Catalan politician and artist (born 1989)

Ortésia Cabrera Fuster (born 1989), known by the stage name ivaquexuta, is a multidisciplinary artist and politician from Catalonia, who has worked as a writer and art curator. She has also worked as a narrator, playwright, musician and translator.

== Career ==

=== As an artist ===
She is part of the Assembly Platform of Artists of Catalonia. Her artistic works focus on the youth situation in the Terres de l'Ebre, the job insecurity of Millennials or the situation of neurodivergent people in Catalonia. She also works with postcolonialism, the third sector, contemporary art, and philosophy.

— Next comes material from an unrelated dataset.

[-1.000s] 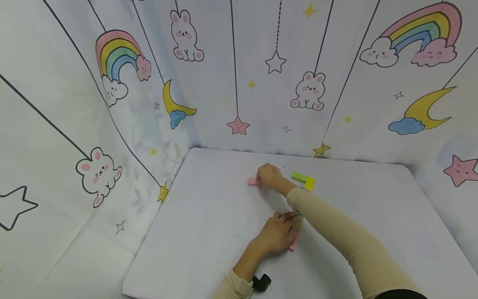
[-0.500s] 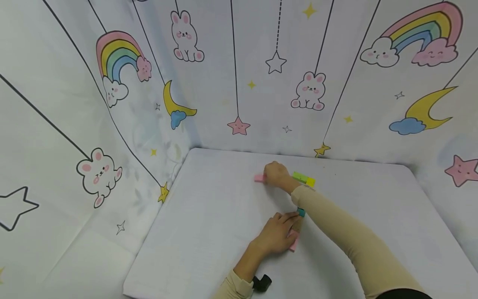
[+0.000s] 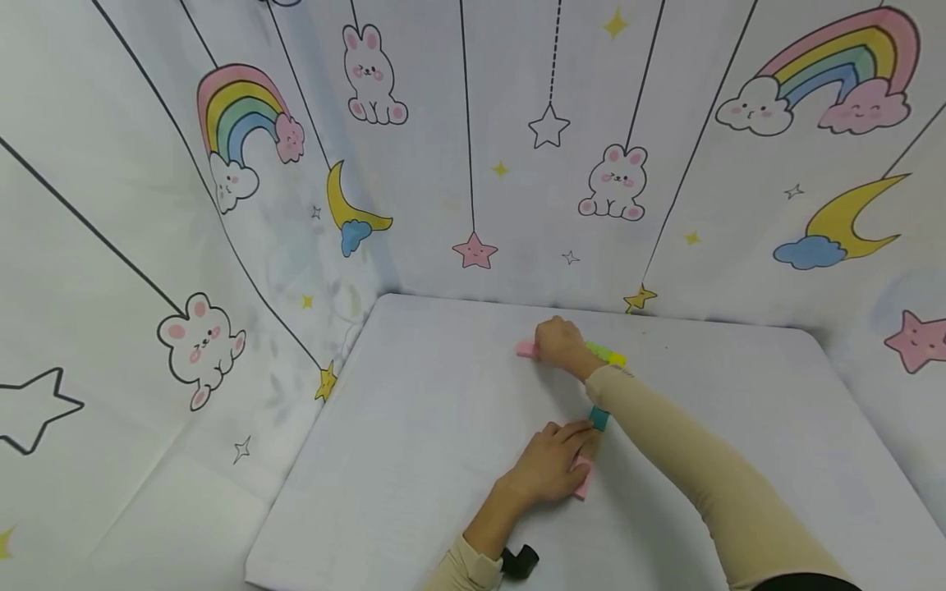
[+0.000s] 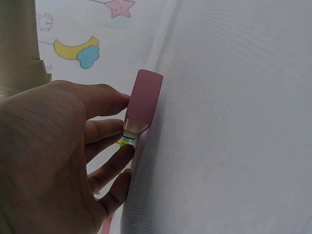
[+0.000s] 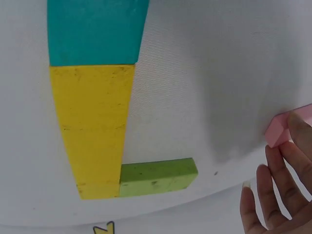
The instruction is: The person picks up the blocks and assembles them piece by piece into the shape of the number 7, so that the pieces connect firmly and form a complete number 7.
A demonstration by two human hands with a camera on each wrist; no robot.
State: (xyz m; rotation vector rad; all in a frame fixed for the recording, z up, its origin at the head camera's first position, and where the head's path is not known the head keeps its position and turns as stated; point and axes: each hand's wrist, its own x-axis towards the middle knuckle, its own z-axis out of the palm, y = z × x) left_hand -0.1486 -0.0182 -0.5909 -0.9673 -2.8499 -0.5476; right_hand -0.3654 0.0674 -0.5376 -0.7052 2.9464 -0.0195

In 2017, she directed the ExtincióFest event at the Lo Pati Art Center. In 2018, she was selected in the Art Jove de Patrimonio call of the National Art Museum of Catalonia, which the following year hosted her exhibition "Una gestió diferent del dolor" ("A different management of pain"). In 2021, she received a production grant from the Hangar center, with which she made the podcast intimidad forzada ("forced intimacy") in collaboration with the Asperger Association of Catalonia. She also won the Miquel Casablancas Prize Visual Arts Contest, organized by Sant Andreu Contemporani, in the mediation category. In 2023, she participated in the performance "Los escribientes" ("The scribes"), organized by Utopia Ramblas in La Rambla, together with artists Cecilia Vieira, Enrique Baeza, Marla Jacarilla and Jordi Vizcaíno. In addition, she has exhibited her work at the Barcelona Museum of Contemporary Art, the Sala de Arte Joven, the Mèdol – Centre d’Arts Contemporànies de Tarragona and the Pere Anguera Library.

=== As a politician ===

In politics, she is in favor of Catalan independence, the LGBTQ+ rights movement and feminist struggle. She opposes Neoliberalism, patriarchy, the Spanish monarchy, the Spanish State, Racism, Sexism, Classism, marginalization and Colonialism.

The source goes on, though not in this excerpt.